**Work task:**
How many lines of these entries hold the string "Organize"? Answer with the number alone.

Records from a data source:
------------------------------

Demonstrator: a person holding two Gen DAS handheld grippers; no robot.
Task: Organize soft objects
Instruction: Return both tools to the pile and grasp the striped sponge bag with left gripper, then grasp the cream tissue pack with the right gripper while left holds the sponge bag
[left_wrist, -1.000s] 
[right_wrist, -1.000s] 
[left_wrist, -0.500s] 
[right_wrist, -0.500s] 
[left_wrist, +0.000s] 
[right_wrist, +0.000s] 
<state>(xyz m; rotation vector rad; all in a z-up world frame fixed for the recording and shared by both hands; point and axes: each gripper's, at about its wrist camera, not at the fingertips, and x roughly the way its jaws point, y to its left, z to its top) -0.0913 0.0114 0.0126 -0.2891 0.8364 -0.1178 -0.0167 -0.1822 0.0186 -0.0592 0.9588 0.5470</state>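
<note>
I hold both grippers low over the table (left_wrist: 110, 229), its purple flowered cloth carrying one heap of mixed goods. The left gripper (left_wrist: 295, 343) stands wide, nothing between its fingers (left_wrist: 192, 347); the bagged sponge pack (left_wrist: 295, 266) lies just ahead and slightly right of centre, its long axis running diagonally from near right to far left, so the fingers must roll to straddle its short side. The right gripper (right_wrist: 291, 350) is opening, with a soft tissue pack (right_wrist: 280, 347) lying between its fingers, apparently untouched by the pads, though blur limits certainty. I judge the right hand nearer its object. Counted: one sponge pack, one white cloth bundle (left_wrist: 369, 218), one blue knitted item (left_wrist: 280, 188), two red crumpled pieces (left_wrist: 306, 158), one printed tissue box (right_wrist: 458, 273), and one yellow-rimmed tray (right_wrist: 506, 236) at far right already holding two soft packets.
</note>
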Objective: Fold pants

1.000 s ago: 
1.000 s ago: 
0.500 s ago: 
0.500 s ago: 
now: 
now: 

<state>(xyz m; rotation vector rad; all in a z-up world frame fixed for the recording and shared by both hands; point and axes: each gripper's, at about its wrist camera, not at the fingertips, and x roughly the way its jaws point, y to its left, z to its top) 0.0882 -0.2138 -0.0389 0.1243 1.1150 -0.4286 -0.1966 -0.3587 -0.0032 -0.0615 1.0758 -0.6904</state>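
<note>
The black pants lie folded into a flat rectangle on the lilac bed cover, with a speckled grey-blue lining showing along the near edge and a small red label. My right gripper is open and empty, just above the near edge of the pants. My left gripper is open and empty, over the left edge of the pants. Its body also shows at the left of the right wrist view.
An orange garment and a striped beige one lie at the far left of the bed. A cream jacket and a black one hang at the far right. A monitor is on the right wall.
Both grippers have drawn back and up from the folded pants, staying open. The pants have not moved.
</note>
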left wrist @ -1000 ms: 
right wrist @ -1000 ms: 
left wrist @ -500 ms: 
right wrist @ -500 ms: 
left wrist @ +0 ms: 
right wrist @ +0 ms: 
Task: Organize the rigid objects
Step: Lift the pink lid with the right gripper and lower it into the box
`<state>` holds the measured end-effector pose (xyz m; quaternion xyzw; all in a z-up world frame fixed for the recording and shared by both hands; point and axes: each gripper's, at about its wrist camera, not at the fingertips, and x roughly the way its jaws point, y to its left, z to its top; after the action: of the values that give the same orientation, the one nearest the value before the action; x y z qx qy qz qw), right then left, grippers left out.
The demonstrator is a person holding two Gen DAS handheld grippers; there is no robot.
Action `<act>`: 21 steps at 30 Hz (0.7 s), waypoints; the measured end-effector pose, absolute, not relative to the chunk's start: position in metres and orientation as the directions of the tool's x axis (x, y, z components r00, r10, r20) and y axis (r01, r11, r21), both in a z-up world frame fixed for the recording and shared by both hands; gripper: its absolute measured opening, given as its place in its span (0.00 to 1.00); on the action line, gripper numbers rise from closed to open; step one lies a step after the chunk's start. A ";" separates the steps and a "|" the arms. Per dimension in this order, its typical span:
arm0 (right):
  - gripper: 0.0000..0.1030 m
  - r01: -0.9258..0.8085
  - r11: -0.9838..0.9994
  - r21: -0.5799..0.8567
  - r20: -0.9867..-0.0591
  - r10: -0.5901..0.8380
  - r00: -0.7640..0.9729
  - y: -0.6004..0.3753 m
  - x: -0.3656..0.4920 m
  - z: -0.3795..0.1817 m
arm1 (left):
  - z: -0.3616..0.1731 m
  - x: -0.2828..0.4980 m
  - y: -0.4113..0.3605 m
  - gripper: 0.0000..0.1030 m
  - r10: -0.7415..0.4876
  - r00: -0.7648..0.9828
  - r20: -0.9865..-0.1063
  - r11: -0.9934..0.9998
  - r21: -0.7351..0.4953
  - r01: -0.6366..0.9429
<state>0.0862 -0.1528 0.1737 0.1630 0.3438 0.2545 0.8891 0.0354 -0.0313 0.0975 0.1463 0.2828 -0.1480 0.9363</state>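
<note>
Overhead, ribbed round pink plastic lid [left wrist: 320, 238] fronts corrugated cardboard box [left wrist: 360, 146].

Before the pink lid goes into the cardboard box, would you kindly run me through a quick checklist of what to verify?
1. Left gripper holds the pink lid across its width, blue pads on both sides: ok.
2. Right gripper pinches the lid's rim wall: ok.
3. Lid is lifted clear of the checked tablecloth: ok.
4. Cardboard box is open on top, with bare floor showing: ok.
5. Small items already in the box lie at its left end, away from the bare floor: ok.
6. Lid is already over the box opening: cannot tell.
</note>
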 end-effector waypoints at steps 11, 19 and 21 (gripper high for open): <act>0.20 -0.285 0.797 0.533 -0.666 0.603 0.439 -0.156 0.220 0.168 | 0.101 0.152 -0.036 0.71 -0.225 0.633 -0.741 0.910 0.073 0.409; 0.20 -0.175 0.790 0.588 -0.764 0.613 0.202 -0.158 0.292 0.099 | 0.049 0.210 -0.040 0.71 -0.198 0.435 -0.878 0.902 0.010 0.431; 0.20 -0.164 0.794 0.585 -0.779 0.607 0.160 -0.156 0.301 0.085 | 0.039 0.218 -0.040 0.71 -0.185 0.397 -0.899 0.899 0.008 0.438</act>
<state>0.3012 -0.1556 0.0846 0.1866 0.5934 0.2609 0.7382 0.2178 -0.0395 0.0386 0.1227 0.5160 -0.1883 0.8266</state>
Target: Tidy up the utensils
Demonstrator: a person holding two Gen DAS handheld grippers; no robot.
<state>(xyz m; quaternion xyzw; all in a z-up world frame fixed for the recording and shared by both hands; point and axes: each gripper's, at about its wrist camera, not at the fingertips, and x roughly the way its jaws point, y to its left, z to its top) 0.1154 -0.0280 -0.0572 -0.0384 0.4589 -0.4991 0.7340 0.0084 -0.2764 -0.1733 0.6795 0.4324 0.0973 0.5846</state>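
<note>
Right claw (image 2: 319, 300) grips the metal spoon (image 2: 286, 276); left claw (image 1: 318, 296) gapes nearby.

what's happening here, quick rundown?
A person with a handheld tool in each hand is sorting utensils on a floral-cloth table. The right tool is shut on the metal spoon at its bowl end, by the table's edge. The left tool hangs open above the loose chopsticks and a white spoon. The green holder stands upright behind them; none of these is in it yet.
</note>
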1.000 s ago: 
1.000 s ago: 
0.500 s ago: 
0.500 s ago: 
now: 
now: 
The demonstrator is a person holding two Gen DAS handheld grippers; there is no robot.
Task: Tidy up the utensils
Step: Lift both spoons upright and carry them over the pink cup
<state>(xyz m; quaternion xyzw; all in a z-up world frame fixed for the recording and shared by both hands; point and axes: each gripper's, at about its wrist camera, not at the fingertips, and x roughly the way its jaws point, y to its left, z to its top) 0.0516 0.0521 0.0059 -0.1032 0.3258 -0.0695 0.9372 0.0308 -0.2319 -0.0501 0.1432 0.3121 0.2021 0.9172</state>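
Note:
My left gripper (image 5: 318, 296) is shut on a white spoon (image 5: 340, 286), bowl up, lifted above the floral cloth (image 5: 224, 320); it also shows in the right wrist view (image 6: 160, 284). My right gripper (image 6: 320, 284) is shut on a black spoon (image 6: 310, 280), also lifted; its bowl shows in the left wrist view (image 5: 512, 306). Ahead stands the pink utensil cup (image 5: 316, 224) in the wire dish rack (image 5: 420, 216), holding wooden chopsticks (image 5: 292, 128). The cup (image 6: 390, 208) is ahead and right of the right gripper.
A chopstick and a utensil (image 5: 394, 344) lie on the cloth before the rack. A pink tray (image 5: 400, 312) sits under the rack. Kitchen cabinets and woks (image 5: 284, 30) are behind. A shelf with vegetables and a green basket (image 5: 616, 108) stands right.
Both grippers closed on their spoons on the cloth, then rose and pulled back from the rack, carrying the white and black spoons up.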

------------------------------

**Response to this exercise:**
2